## Task to carry out
From the first line of the entries below to the line with "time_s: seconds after", give each line again exactly.

## Source information
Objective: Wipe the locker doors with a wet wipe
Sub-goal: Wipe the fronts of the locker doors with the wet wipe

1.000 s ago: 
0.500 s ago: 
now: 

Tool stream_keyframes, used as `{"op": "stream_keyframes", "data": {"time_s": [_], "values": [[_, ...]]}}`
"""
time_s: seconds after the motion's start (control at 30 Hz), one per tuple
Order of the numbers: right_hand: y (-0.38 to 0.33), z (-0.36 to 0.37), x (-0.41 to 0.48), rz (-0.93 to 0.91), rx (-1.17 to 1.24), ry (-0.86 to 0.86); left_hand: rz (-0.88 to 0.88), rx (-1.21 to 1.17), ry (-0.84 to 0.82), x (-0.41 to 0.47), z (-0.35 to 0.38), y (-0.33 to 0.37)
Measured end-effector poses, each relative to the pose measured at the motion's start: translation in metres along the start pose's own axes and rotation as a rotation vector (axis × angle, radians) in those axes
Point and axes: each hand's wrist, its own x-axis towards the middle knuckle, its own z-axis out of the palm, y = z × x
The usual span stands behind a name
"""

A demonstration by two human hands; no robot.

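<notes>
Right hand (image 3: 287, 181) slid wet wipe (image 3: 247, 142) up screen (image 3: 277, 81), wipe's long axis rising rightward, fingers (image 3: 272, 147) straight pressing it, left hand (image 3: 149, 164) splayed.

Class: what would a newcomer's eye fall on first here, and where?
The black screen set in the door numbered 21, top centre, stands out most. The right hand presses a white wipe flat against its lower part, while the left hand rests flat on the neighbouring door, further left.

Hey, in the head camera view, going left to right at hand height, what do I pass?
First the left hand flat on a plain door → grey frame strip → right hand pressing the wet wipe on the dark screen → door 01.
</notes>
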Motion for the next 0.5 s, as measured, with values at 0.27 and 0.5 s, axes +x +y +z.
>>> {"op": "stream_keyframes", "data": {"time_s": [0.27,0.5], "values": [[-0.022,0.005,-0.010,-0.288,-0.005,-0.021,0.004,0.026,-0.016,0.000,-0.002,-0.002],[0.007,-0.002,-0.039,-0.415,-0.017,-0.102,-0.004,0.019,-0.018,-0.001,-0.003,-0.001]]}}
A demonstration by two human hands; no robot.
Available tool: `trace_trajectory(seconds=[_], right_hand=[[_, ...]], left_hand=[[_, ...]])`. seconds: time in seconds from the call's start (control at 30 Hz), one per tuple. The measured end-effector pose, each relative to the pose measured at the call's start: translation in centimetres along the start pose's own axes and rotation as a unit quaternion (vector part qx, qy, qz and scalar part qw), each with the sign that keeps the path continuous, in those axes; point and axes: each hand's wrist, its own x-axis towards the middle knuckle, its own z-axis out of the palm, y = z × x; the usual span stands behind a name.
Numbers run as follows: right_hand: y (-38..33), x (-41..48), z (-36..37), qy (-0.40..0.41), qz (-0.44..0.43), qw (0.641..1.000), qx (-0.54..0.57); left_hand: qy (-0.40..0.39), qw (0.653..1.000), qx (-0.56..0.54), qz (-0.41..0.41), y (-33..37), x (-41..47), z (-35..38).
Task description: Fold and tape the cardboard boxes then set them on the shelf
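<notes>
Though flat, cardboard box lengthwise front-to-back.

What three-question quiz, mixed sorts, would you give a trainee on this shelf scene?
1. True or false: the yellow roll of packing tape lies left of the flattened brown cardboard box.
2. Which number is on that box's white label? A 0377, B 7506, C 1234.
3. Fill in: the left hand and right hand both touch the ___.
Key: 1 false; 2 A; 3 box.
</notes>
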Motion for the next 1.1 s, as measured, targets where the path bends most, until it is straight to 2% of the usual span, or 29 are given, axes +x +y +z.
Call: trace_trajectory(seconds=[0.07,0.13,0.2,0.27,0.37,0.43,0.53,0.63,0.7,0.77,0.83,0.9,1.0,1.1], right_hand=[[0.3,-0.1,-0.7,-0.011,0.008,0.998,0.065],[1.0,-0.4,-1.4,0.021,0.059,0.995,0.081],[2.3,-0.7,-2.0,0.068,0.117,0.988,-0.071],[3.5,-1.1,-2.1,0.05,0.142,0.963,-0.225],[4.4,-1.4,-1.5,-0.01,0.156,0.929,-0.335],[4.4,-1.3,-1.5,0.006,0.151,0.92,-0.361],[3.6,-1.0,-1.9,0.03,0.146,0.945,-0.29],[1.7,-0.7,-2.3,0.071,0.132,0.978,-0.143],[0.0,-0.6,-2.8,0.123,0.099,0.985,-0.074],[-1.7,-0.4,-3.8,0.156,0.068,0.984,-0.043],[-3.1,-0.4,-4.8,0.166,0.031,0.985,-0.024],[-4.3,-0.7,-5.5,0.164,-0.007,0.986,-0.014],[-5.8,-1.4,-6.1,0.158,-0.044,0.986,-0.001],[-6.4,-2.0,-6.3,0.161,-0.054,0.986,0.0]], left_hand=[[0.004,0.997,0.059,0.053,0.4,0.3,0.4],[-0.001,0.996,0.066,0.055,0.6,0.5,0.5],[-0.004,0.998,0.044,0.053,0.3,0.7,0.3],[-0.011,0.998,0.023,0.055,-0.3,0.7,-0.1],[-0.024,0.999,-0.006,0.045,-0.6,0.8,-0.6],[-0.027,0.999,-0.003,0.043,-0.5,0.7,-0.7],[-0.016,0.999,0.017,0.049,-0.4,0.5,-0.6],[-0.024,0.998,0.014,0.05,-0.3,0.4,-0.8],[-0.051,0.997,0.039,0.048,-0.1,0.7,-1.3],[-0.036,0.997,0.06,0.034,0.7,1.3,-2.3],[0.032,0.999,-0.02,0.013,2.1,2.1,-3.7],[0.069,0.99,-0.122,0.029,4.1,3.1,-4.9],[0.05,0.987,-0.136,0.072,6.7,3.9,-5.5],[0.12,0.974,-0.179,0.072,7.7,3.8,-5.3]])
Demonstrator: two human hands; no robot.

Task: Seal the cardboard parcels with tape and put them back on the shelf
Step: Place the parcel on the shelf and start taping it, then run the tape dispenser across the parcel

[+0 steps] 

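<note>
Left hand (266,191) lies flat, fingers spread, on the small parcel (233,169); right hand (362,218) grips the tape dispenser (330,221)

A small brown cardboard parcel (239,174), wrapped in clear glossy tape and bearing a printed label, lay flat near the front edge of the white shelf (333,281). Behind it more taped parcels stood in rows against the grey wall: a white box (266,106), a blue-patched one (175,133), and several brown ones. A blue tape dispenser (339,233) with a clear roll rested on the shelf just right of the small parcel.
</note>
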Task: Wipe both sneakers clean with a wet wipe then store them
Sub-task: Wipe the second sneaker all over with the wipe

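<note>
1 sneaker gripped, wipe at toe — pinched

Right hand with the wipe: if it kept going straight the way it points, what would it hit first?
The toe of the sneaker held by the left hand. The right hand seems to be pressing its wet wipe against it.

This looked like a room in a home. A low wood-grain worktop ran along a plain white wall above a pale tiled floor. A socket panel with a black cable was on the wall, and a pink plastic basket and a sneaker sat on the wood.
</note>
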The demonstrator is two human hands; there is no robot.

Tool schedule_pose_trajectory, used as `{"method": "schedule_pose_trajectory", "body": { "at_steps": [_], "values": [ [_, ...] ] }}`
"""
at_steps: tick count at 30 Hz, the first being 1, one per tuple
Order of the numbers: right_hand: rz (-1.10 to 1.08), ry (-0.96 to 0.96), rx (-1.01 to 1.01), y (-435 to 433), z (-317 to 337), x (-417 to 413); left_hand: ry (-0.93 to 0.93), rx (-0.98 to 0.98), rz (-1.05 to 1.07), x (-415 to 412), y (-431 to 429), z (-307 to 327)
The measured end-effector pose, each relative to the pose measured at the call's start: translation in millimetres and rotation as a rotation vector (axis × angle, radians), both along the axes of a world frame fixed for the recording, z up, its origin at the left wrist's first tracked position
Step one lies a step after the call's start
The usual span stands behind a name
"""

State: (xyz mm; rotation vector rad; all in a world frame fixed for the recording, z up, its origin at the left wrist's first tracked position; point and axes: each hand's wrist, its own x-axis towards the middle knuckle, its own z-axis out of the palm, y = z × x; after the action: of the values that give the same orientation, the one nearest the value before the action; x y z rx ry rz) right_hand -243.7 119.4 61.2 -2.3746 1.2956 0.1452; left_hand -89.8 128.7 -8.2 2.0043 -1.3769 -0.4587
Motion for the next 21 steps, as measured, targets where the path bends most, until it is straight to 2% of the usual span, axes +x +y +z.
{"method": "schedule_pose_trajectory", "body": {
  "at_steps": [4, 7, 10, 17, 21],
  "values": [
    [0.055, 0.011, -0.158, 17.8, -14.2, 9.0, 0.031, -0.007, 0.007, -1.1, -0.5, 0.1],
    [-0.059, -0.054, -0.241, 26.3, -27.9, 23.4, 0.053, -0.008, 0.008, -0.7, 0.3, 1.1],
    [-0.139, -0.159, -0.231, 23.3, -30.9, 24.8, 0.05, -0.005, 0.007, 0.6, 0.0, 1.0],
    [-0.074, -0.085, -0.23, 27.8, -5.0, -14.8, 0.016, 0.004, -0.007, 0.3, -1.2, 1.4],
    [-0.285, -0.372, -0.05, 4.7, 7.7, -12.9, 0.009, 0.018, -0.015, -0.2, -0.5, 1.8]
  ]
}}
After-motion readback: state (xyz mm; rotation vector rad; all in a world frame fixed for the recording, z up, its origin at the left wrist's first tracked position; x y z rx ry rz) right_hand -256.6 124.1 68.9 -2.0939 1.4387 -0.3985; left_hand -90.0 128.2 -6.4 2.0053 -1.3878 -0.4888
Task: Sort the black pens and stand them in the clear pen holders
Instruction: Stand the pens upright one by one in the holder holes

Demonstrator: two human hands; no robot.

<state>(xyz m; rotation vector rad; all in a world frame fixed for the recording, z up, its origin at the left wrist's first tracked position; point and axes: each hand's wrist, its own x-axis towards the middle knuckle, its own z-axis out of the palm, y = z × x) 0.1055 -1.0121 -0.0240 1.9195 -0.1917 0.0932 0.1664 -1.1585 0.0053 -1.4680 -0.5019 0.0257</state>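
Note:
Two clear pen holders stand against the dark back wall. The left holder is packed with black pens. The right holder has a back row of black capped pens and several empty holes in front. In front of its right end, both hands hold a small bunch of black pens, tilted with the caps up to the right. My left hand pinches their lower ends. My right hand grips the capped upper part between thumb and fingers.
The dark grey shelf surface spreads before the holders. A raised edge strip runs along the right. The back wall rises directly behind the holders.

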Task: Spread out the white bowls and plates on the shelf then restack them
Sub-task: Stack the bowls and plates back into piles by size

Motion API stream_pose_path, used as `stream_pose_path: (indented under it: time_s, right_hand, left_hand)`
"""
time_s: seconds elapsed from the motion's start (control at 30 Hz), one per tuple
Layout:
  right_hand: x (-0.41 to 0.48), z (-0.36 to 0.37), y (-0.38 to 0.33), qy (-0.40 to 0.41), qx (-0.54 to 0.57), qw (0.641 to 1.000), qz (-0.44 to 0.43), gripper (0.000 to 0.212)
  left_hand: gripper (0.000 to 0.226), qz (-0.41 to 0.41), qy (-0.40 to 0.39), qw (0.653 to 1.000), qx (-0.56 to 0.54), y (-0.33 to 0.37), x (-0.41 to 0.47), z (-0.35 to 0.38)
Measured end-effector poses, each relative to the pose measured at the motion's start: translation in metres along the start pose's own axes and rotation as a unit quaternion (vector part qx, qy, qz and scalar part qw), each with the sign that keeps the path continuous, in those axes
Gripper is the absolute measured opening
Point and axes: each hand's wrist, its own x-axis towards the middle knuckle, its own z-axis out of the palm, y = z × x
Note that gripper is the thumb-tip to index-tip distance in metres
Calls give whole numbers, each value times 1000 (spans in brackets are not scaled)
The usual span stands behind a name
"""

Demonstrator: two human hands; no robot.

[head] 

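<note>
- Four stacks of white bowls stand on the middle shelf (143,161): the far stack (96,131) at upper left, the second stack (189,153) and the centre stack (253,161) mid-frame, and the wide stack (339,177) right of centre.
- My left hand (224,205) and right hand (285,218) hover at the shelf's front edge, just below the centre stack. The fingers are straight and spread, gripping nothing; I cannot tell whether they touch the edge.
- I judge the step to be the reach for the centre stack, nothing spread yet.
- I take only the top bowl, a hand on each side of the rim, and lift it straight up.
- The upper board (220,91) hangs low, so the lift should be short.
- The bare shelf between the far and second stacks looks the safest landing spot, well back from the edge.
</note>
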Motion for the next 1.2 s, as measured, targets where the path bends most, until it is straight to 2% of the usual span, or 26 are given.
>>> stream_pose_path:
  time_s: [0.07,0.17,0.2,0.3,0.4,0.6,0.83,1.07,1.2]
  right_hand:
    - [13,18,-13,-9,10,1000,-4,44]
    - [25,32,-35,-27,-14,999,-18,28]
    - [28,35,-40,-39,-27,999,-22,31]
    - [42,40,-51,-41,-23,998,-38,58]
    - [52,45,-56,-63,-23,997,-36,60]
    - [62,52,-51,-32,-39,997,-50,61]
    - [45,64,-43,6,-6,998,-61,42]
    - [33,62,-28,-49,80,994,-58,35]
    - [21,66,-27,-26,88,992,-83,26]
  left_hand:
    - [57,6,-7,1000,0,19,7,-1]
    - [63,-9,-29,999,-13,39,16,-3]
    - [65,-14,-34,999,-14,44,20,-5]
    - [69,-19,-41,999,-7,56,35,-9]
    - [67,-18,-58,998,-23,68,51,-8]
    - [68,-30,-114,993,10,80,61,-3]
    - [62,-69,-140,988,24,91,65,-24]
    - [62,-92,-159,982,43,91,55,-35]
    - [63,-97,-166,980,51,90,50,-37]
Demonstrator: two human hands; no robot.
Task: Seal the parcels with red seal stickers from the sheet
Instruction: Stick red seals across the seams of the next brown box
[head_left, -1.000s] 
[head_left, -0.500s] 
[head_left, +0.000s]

## Response box
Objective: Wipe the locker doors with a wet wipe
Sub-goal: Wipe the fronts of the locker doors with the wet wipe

1.000 s ago: 
0.500 s ago: 
now: 

Tool stream_keyframes, used as `{"op": "stream_keyframes", "data": {"time_s": [_], "values": [[_, ...]]}}`
"""
time_s: seconds after the motion's start (control at 30 Hz), one per tuple

This output is now finished.